A successful wolves reintroduction will take empathy, respect
In order for wolf reintroduction to be a success, it is important for proponents of Proposition 114, like me, to listen to the ranching community’s views on wolves. Its support is critical to this effort. It is a community bound together by generations of hard work. Our evolutionary history has shown that without cooperative social relationships and the information they provided, our Stone Age ancestors would not have been able to survive. Beliefs take hold when they connect to the group one belongs to, and are critical to one’s sense of self.
We feel the need to defend the views of the community or else face the prospect of losing membership in it. We often don’t see information as information but as badges of identity.
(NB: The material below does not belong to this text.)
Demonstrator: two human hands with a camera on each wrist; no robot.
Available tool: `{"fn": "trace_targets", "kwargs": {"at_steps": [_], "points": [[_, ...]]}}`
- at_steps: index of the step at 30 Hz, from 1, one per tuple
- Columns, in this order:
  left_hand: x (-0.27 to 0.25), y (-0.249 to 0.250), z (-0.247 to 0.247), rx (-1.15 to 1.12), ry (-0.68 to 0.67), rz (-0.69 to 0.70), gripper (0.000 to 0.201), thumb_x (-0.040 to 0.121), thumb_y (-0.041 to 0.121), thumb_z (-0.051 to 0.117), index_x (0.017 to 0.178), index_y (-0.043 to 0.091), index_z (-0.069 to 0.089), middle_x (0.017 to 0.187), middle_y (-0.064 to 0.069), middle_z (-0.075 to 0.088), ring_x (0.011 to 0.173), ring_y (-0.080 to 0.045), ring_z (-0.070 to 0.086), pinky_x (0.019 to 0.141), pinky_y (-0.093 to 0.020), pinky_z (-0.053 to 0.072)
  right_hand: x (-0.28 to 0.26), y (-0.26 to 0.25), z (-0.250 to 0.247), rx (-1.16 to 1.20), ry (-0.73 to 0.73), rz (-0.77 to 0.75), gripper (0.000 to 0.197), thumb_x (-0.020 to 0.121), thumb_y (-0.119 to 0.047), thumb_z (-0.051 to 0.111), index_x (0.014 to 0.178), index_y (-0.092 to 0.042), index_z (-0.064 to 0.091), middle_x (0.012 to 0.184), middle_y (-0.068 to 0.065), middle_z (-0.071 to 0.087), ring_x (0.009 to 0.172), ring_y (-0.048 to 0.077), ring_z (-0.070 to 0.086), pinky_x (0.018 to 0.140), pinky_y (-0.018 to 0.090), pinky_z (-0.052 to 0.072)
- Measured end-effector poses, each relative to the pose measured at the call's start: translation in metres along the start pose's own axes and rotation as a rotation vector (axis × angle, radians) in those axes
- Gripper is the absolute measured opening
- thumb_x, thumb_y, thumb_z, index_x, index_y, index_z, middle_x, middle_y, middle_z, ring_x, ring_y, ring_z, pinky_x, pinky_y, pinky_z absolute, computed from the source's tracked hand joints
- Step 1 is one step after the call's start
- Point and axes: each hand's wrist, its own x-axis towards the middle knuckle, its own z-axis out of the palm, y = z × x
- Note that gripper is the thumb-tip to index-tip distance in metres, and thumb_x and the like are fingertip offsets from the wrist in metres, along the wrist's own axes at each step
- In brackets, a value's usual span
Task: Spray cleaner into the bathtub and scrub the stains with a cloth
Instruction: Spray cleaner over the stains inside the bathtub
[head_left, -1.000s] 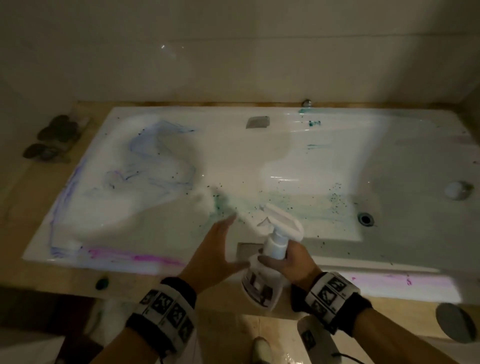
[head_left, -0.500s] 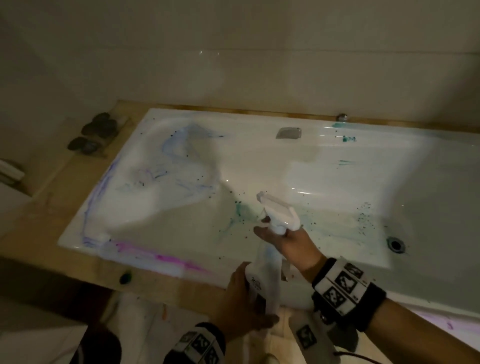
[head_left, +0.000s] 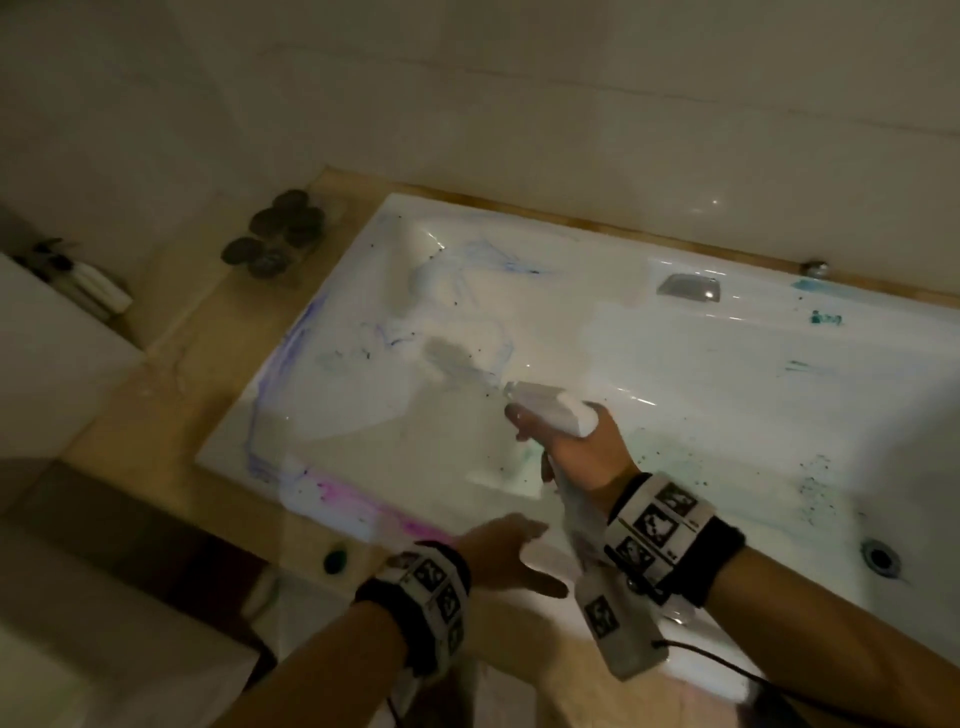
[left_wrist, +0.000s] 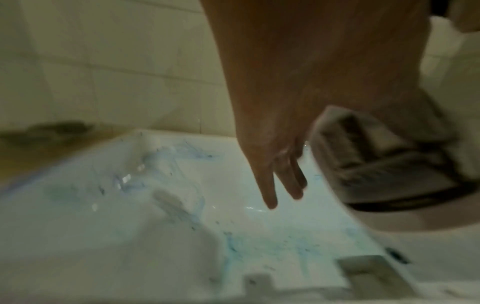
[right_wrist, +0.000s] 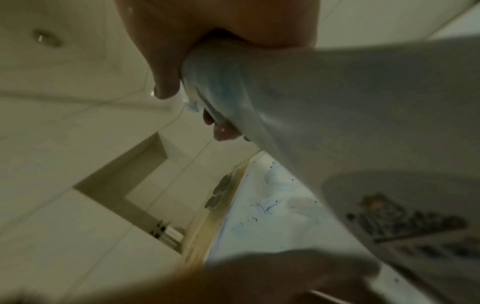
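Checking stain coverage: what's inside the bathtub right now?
Inside the bathtub: blue smears at the far left end, teal specks, a drain. No cloth visible. The right hand and spray bottle cover part of the floor.

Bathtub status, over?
Right hand grips spray bottle, nozzle aimed into tub. Left hand open, empty, over near rim. Stains unscrubbed, no cloth seen. Nothing in the way.
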Motion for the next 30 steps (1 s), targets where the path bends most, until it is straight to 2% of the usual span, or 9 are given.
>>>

Trying to correct misperceptions with data and fact will often backfire.
The data on wolf predation has long been available. Yet to many members of the ranching community, wolves continue to be seen as a threat to their way of life. Predation does occur, and is traumatic. Yet in the northern Rockies states, where there are approximately 1.6 million cattle and 2,000 wolves, wolves prey on 0.01 cattle annually. Many coexistence techniques have been developed to reduce the likelihood of predation.
Yet, despite this data, when a belief has been deeply tied to a community, minds are hard to change. But research has shown that people are more receptive to letting in information that is contrary to their beliefs when it comes in the form of group, person-to-person interactions. If wolves are to become part of Colorado’s wildlands once again, if the concept of coexistence is to gain a foothold, those supporting the reintroduction should engage with the ranching community in good faith, aware of the bonds that have developed for centuries, and respectful of the trauma caused by livestock losses. Interaction can then focus on shared concerns, and mistaken beliefs can be discussed through the building of trust within the community.